= To do =
Your task is to reproduce, verbatim and without pictures, the lines from the opening of the listing through the line containing "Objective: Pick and".

══════════

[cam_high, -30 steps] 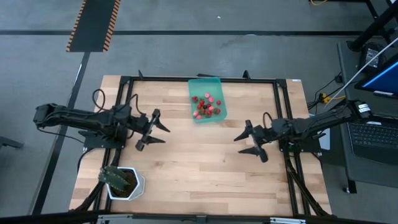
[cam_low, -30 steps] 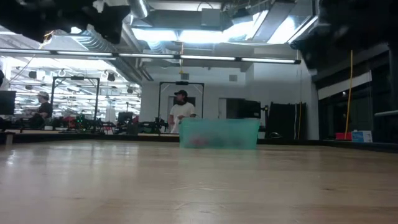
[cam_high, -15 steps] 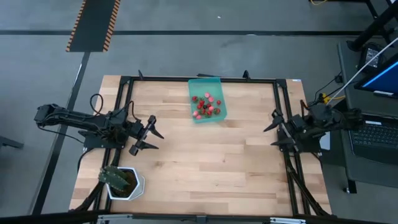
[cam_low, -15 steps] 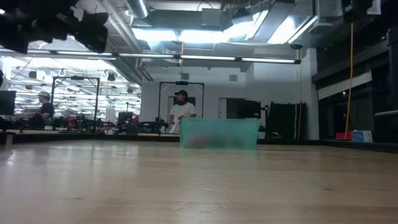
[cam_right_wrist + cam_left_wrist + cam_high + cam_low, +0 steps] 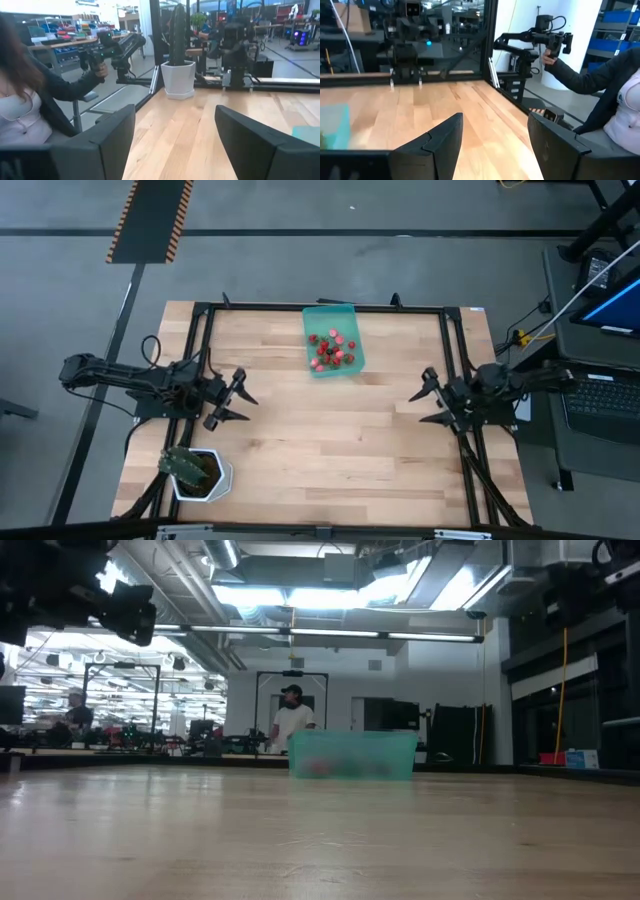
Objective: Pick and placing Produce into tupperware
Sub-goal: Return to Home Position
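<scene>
On the left side of the table (image 5: 330,470), the left gripper (image 5: 245,406) hangs above the wood with its two fingers apart and nothing between them. It is close to the black frame at that edge. The white pot with the green plant (image 5: 200,474) stands near it, at the front corner. I think this arm should keep folding back slow and smooth. It should stay up high so it does not bump the pot.

In the middle, at the far edge, sits the teal tupperware (image 5: 328,317). The little red and pink produce (image 5: 331,351) lies inside it, toward its near end. I see no fruit out on the wood, so the picking looks done. Both arms should stay well away from the tub on the way home, so it does not slide.

On the right side, the right gripper (image 5: 417,409) is by the frame too. Its fingers are apart and hold nothing.

A second ago both grippers reached farther toward the middle. The left one has since pulled back bit by bit. The right one went back even more half a second ago, and now it pokes out a little again. The tub, the fruit and the pot have not moved.
</scene>
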### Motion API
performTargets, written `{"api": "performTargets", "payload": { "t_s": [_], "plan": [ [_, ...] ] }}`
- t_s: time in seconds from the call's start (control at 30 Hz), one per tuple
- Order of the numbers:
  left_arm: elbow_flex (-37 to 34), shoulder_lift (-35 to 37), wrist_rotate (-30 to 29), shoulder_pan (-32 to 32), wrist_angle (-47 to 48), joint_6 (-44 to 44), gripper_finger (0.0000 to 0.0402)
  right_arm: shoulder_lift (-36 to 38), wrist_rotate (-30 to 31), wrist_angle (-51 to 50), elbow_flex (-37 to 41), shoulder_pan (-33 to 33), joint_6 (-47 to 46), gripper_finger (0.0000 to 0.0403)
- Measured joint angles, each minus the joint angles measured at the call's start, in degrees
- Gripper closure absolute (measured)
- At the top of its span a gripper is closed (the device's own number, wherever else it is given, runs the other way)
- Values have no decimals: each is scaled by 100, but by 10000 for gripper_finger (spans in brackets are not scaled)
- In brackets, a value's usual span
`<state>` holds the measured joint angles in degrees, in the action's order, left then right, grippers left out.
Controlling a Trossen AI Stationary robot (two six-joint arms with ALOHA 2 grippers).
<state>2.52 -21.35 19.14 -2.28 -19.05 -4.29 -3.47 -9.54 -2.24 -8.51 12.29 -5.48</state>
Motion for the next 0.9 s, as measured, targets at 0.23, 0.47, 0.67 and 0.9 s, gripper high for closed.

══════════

= Task answer =
[cam_high, -30 steps] 
[cam_low, -30 steps] 
[cam_high, -15 steps] 
[cam_low, -15 steps] 
[cam_right_wrist + cam_left_wrist + cam_high + cam_low, +0 steps] 
Objective: Pick and placing Produce into tupperware

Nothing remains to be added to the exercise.